L’OMS s’attache à renforcer l’accès à des services respectueux et de haute qualité tout au long du continuum allant de la grossesse (en anglais) et de l’accouchement (en anglais) jusqu'aux soins postnatals, moyennant des travaux de recherche et des lignes directrices fondées sur des données factuelles. En 2024, l’OMS et ses partenaires ont lancé une Feuille de route mondiale pour lutter contre l’hémorragie du post-partum, qui définit les principales priorités pour s’attaquer à cette cause majeure de mortalité maternelle.

Toujours en 2024, les 194 pays de l’Assemblée mondiale de la Santé ont adopté une résolution (en anglais) dans laquelle ils s’engagent à renforcer la qualité des soins avant, pendant et après l’accouchement. Pour galvaniser les énergies, la Journée mondiale de la santé 2025 – qui marque le début de la période de cinq ans précédant l’échéance des objectifs de développement durable (ODD) – mettra l’accent sur la santé maternelle et néonatale. La campagne appellera à une intensification majeure des efforts pour garantir l’accès à des soins de haute qualité et éprouvés pour les femmes et les nourrissons, en particulier dans les pays les plus pauvres et les situations de crise où la grande majorité des décès se produisent.
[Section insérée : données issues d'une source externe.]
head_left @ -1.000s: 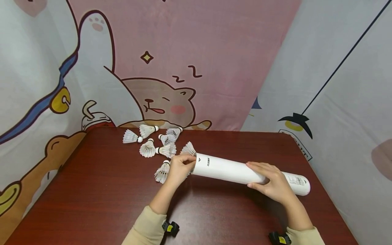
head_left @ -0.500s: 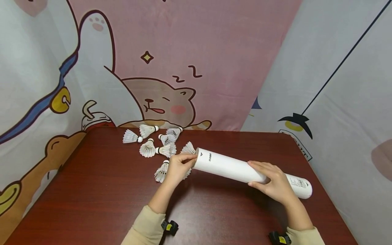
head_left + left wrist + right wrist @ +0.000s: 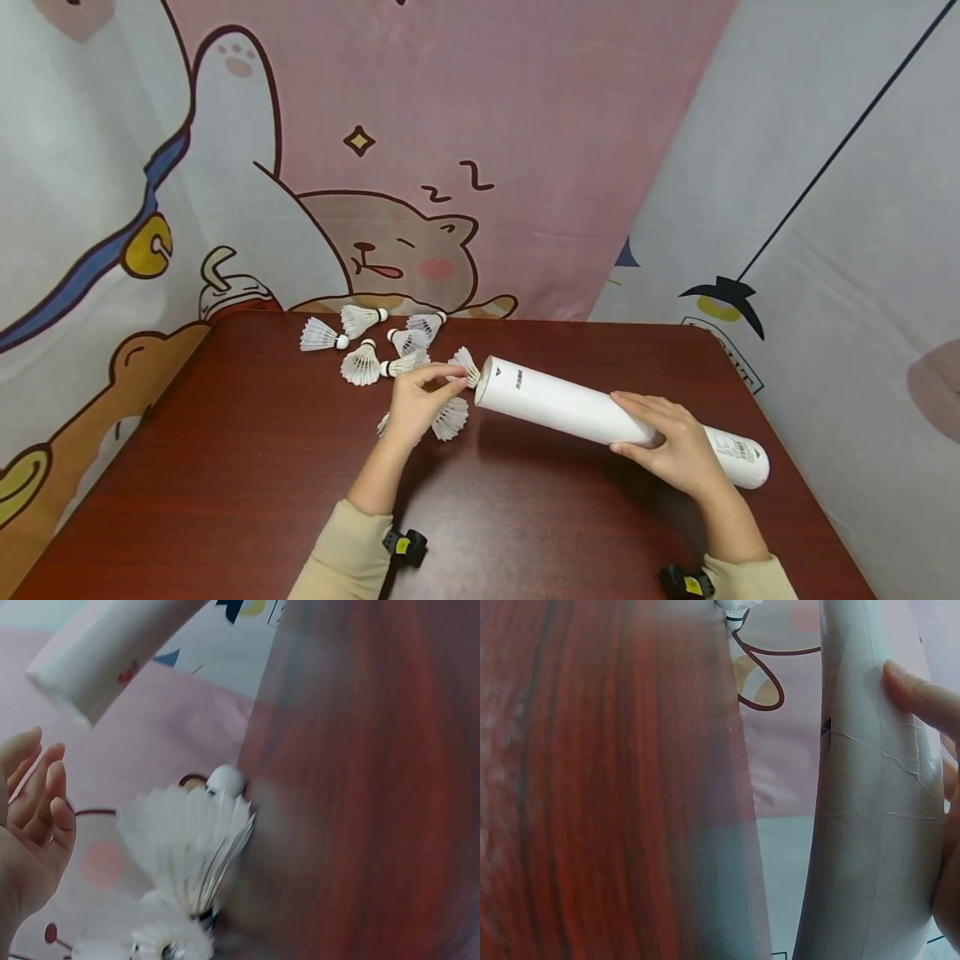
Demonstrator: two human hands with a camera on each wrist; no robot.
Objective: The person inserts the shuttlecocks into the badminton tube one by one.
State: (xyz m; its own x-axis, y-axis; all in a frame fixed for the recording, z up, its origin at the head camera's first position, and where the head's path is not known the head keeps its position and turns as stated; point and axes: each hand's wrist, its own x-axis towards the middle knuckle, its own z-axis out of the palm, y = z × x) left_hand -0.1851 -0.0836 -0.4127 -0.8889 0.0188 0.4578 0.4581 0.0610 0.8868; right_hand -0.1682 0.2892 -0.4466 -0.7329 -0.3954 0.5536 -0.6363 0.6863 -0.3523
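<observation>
A long white shuttlecock tube (image 3: 562, 400) is held tilted over the table by my right hand (image 3: 671, 442), its mouth end toward the left and higher. The right wrist view has the thumb and fingers wrapped round the tube (image 3: 877, 810). My left hand (image 3: 420, 400) is just left of the tube's mouth. In the left wrist view this hand (image 3: 34, 817) has loosely bent fingers with nothing between them. One shuttlecock (image 3: 465, 364) lies just beyond its fingertips, beside the tube's mouth. Another shuttlecock (image 3: 450, 419) lies below, and one more is mostly hidden behind the hand.
Several white feather shuttlecocks (image 3: 362, 363) lie scattered on the back left of the dark red wooden table (image 3: 225, 467). A cartoon-printed cloth (image 3: 562, 167) hangs behind the table's far edge.
My left hand has drawn back leftward from the tube's mouth, uncovering the shuttlecock below. The tube's mouth end has risen slightly, and the tube has shifted a little right with my right hand.
</observation>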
Au-delà de la survie, la campagne mettra insistera aussi sur la nécessité d’accorder une plus grande attention à la santé des femmes, y compris les soins postnatals et le soutien postnatals.

À propos

L’étude, intitulée Global and regional causes of maternal deaths 2009-2020: a WHO systematic analysis (Causes mondiales et régionales de décès maternels 2009-2020 : une analyse systématique de l’OMS), met à jour une analyse précédente, réalisée en 2014, qui couvrait la période 2003-2009. L'analyse précédente montrait également que les hémorragies étaient responsables de la plus grande part des décès (27 %).
https://www.thelancet.com/journals/langlo/article/PIIS2214-109X(24)00560-6/fulltext

Les données ont été identifiées par trois voies principales : la base de données de l’OMS sur la mortalité ; les rapports publiés par les États Membres de l’OMS (base de données du Groupe interorganisations pour l’estimation de la mortalité maternelle, ou MMEIG) ; et des articles de revues identifiés via des bases de données bibliographiques. Les causes de décès maternels sont regroupées en catégories alignées sur le codage de la Classification internationale des maladies-mortalité maternelle (CIM-MM) : avortement (lié à une fausse couche, à une grossesse extra-utérine et à un avortement provoqué), embolie, hémorragie, troubles hypertensifs, sepsis lié à la grossesse, autres causes directes et indirectes décrites ci-dessus.

De nouvelles estimations du nombre total de décès maternels, y compris des données mondiales, régionales et nationales, seront publiées en avril 2025 et couvriront la période 2000-2023.